### Problem statement
Repeat the listing below line by line, exactly, leaving its pictures behind.

[[ Supplied records open ]]

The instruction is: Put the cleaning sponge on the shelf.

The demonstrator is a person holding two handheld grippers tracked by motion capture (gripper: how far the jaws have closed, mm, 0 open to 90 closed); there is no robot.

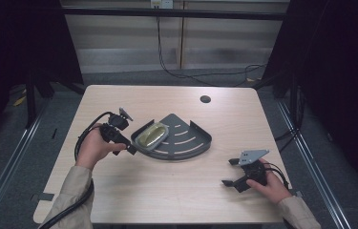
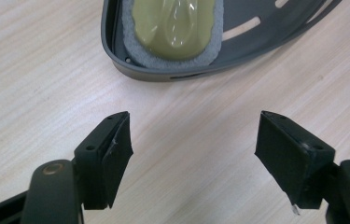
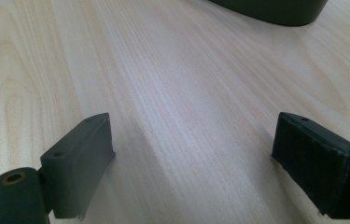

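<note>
Table (image 1: 167,191) of pale wood grain, rounded corners, a dark round hole (image 1: 205,99) near the far edge. Dark grey quarter-round tray (image 1: 193,143) at the middle, slotted floor, raised rim. In its left corner, a yellow-green sponge-like pad (image 1: 150,136) on a grey foam base — glossy on top, as if wrapped in clear film, lying flat against the tray's rim.

Left gripper (image 1: 123,143) held in the left hand (image 1: 93,145) just beside the tray's left corner, tips near the rim; touching or not, cannot tell from the high view. From the left gripper view, jaws spread wide over bare wood, nothing between them, the tray's curved corner (image 2: 163,74) and the pad (image 2: 172,23) just ahead, clear of the pads.

Right gripper (image 1: 231,172) in the right hand (image 1: 272,183) near the table's right front, well apart from the tray, grey three-cornered plate on top. Jaws wide apart too — empty, low over the wood in the right gripper view, a dark edge of the tray (image 3: 275,11) at the top.

Black cable (image 1: 78,138) looping from the left gripper down past the beige sleeve (image 1: 69,191).
</note>
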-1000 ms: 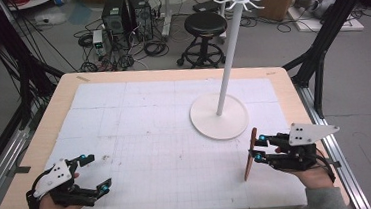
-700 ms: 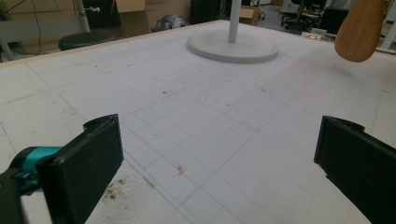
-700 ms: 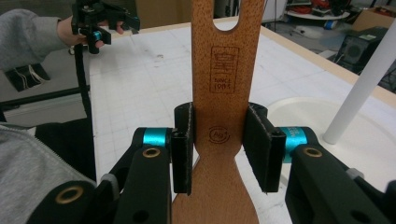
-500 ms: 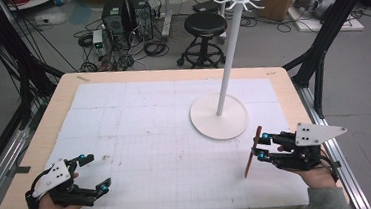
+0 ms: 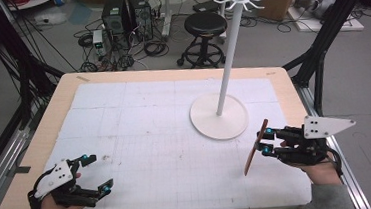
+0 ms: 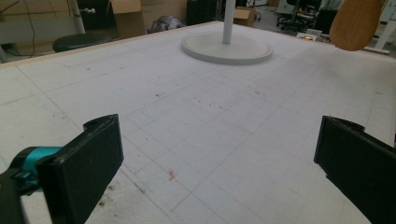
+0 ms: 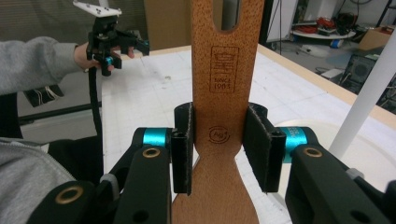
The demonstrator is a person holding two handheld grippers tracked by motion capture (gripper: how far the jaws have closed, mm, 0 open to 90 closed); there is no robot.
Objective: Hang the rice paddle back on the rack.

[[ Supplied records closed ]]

### Solution
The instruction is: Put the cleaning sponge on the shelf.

The demonstrator is a person holding two handheld grippers tracked by motion capture (gripper: how far the jaws have closed, mm, 0 open to 90 closed); there is no robot.


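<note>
Table (image 1: 167,191) of pale wood grain, rounded corners, a dark round hole (image 1: 205,99) near the far edge. Dark grey quarter-round tray (image 1: 193,143) at the middle, slotted floor, raised rim. In its left corner, a yellow-green sponge-like pad (image 1: 150,136) on a grey foam base — glossy on top, as if wrapped in clear film, lying flat against the tray's rim.

Left gripper (image 1: 123,143) held in the left hand (image 1: 93,145) just beside the tray's left corner, tips near the rim; touching or not, cannot tell from the high view. From the left gripper view, jaws spread wide over bare wood, nothing between them, the tray's curved corner (image 2: 163,74) and the pad (image 2: 172,23) just ahead, clear of the pads.

Right gripper (image 1: 231,172) in the right hand (image 1: 272,183) near the table's right front, well apart from the tray, grey three-cornered plate on top. Jaws wide apart too — empty, low over the wood in the right gripper view, a dark edge of the tray (image 3: 275,11) at the top.

Black cable (image 1: 78,138) looping from the left gripper down past the beige sleeve (image 1: 69,191).
</note>
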-1000 ms: 
-700 ms: 
-700 ms: 
-500 ms: 
+0 ms: 
+0 ms: 
+0 ms: 
The demonstrator is a person holding two handheld grippers tracked by motion capture (gripper: how far the jaws have closed, mm, 0 open to 90 closed); there is no robot.
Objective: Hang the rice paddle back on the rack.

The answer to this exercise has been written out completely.